**Work order**
Look through the records and copy each line that has "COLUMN" in it.
START Information given
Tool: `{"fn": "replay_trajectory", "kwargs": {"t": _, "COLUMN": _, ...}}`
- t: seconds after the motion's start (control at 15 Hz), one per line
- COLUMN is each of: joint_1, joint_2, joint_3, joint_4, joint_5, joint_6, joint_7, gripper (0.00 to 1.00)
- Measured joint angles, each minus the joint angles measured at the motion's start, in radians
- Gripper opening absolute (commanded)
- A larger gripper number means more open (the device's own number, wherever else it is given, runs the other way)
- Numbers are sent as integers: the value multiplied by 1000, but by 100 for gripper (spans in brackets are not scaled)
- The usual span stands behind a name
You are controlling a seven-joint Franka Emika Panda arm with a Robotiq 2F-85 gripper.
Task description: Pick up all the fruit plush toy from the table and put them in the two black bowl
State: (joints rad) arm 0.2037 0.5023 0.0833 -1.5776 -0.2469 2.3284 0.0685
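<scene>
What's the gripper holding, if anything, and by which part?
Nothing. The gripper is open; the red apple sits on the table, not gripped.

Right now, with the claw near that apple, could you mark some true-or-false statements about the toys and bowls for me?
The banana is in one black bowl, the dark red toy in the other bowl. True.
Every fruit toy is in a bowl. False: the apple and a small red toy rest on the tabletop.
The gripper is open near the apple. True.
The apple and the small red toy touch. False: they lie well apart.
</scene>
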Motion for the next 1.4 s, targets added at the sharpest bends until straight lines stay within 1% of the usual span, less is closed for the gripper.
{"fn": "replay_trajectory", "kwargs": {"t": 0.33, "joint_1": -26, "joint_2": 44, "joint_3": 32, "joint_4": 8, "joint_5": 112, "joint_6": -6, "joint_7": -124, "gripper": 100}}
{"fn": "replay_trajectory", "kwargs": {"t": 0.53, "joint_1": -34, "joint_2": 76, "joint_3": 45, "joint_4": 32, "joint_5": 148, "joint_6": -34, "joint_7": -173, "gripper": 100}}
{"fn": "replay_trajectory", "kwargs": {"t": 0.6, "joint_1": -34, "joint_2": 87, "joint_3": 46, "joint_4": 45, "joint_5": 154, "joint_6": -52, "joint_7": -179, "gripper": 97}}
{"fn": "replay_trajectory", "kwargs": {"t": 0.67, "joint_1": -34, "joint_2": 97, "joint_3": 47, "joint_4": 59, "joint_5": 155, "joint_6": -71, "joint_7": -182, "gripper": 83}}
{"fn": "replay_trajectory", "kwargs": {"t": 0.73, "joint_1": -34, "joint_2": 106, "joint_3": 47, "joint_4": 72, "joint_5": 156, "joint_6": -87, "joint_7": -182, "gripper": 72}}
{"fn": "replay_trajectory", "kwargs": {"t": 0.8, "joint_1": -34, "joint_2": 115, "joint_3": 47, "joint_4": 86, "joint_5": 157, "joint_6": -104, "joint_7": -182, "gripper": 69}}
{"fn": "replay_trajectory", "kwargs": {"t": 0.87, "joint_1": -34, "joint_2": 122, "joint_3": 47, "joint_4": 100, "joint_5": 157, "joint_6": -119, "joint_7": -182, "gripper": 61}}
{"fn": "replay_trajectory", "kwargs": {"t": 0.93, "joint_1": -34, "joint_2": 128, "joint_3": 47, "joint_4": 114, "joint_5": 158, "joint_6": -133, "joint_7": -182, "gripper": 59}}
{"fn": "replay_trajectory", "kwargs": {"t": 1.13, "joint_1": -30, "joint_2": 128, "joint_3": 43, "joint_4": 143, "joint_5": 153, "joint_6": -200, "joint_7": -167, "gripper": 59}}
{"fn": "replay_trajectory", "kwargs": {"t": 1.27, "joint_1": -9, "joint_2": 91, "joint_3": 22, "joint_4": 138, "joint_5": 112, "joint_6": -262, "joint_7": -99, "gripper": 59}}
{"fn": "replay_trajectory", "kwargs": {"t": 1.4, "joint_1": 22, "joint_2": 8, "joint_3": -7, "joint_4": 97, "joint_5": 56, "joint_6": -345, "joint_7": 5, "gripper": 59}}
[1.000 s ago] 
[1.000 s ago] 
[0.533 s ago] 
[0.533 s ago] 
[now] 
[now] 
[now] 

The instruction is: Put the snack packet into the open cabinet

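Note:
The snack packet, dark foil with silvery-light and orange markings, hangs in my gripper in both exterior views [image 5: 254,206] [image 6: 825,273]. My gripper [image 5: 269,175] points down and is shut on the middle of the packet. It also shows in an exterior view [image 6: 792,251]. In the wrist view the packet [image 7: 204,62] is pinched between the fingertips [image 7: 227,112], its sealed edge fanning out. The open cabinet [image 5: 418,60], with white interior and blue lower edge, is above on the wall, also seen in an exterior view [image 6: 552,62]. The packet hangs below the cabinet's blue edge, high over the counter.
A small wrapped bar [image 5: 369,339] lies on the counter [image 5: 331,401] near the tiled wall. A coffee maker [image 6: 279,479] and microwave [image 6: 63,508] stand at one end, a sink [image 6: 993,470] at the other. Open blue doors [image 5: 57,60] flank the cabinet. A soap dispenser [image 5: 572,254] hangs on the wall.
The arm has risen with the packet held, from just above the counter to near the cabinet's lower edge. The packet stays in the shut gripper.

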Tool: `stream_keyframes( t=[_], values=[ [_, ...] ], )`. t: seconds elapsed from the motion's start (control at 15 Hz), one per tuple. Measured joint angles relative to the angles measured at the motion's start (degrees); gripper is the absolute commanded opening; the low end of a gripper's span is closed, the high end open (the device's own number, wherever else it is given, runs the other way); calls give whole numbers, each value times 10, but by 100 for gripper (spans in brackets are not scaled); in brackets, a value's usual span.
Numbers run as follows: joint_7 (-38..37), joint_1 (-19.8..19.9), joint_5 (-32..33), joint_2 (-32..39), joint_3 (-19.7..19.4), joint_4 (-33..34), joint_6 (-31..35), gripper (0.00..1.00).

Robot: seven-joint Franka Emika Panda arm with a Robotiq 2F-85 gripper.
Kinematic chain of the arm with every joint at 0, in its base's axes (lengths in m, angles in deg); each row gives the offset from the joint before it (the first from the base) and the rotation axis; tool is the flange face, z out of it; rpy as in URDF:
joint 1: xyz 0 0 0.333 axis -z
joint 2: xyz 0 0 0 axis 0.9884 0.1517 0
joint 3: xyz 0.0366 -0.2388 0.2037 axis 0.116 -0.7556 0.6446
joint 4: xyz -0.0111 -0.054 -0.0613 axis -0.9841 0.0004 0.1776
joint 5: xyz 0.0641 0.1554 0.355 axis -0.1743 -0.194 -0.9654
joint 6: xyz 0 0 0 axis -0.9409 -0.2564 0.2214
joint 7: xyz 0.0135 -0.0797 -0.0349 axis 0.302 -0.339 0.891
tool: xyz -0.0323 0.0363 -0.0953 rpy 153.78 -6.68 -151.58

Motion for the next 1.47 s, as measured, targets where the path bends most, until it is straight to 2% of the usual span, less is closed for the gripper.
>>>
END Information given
**Output**
Tool: `{"fn": "replay_trajectory", "kwargs": {"t": _, "COLUMN": _, ...}}`
- COLUMN is each of: joint_1, joint_2, joint_3, joint_4, joint_5, joint_6, joint_7, gripper (0.00 to 1.00)

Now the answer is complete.